Let’s Chat about Protein
Protein’s Function in Our Bodies
Protein is and has been uber-popular due to its ability to keep us fuller than quicker digesting carbs, and it’s innate ability to perform a plethora of metabolic reactions in the body. You can thank protein for maintaining a strong immune system, bones, tendons, musculature, and the list goes on.
Protein, Weight Loss, and Exercise
Countless research studies also support the link between adequate protein and satiety and weight loss. And if you find yourself working out most days of the week, adequate protein intake is so crucial. Sweat sessions drive exercise-induced muscle breakdown and the need for rebuilding; small amounts of protein are used for energy, and additional protein beyond the bare minimum RDA is needed to support gains in lean muscle mass.
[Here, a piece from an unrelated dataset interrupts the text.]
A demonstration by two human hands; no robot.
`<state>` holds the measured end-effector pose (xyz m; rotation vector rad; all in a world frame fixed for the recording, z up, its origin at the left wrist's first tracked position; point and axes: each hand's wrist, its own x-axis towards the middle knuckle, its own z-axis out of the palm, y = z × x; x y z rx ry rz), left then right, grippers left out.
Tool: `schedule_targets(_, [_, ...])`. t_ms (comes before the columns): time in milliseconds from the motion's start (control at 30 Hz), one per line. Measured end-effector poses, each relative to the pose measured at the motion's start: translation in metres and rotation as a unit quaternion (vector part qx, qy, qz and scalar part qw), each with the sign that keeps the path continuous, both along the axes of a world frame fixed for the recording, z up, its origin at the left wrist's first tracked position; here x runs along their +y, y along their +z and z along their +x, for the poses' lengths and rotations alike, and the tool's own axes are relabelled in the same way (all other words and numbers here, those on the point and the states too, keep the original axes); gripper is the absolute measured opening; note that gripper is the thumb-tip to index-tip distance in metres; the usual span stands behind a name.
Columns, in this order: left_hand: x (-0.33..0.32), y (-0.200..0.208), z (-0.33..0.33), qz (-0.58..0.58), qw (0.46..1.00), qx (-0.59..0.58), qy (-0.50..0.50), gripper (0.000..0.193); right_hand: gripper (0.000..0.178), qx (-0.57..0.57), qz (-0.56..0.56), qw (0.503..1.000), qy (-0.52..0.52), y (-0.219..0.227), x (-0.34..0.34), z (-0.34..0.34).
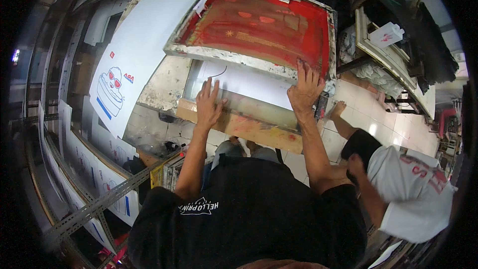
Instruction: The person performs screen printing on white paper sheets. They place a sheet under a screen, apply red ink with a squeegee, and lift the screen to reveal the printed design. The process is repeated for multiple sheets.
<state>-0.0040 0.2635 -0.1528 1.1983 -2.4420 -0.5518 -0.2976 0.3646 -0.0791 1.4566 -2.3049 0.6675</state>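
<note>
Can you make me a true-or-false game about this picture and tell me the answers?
1. The bare right hand touches the paint-stained, whitish rectangular frame around the red mesh screen. True.
2. The bare left hand grips a green cup. False: its fingers are spread, with no cup there.
3. A big white sheet with a blue-and-red drawing lies left of the frame. True.
4. The person at the right wears a yellow shirt. False: the shirt is white.

Screen-printing workshop: inky frame, racked printed sheets
</note>
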Motion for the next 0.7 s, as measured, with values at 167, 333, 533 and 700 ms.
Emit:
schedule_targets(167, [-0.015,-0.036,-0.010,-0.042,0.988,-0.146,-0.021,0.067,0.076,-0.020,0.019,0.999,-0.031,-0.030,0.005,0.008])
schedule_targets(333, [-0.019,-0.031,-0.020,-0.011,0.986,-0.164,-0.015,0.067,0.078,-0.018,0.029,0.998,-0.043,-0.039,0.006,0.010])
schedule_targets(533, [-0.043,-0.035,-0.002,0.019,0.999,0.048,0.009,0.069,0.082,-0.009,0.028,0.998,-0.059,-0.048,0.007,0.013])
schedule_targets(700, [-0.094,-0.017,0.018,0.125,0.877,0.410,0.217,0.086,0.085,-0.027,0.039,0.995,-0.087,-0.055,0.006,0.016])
Not all protein needs are the same
Did you know protein needs change across the ages and across levels of activity? If you’re sedentary (please say you’re not!) your protein needs are less than the needs of a workoutaholic or an athlete in heavy training. Athletes need approximately twice as much protein compared to the needs of the general population. This extra intake supports training and performance. Older individuals need more protein as the ability to utilize protein diminishes with age. And if you’re cutting calories and carbohydrates, additional protein is meant to account for amino acids being metabolized for fuel and can even boost glycogen stores (via a process called gluconeogenesis) when overall carb intake is low.
Myth busters!
The myth that everyone eats too much protein is just a myth. The bare minimum intake for protein - the Recommended Daily Allowance (RDA) – is, IMO, low. It’s only 0.36g/lb/day (0.8g/kg/day) which means that a sedentary 150lb person needs only 55grams of protein a day. That’s like 2 chicken breasts and a cup of milk! If you’re non-sedentary, i.e. you’re consistently breaking a sweat, or if you’re middle-aged or older, your protein needs extend well beyond this baseline so an intake closer to 0.5 to 1g per pound is a better choice to support your goals.
Quality and quantity are not the same things.
With a plethora of new sources and buzz words, how can you tell which proteins will give you the most health and performance benefits? Start with the basics - amino acids. Amino acids are the building blocks of protein. When you eat a source of protein, your body breaks it down into individual amino acids and these amino acids reassemble new proteins and perform different functions. Different proteins contain different amino acid combinations and this combination helps determine if a protein is of high quality.
What counts as a serving of protein?
In general, a serving of protein is about the size of the palm of your hand, a hockey puck, a deck of cards, or (for fish) a checkbook. These servings sizes provide between 20-25 grams of protein. Conversely, one egg, 1oz of nuts, or ½ cup legumes typically provides between 5-8 grams of protein. With a variety of choices, it’s not that hard to meet your bare minimum daily protein needs and reach for performance needs as well!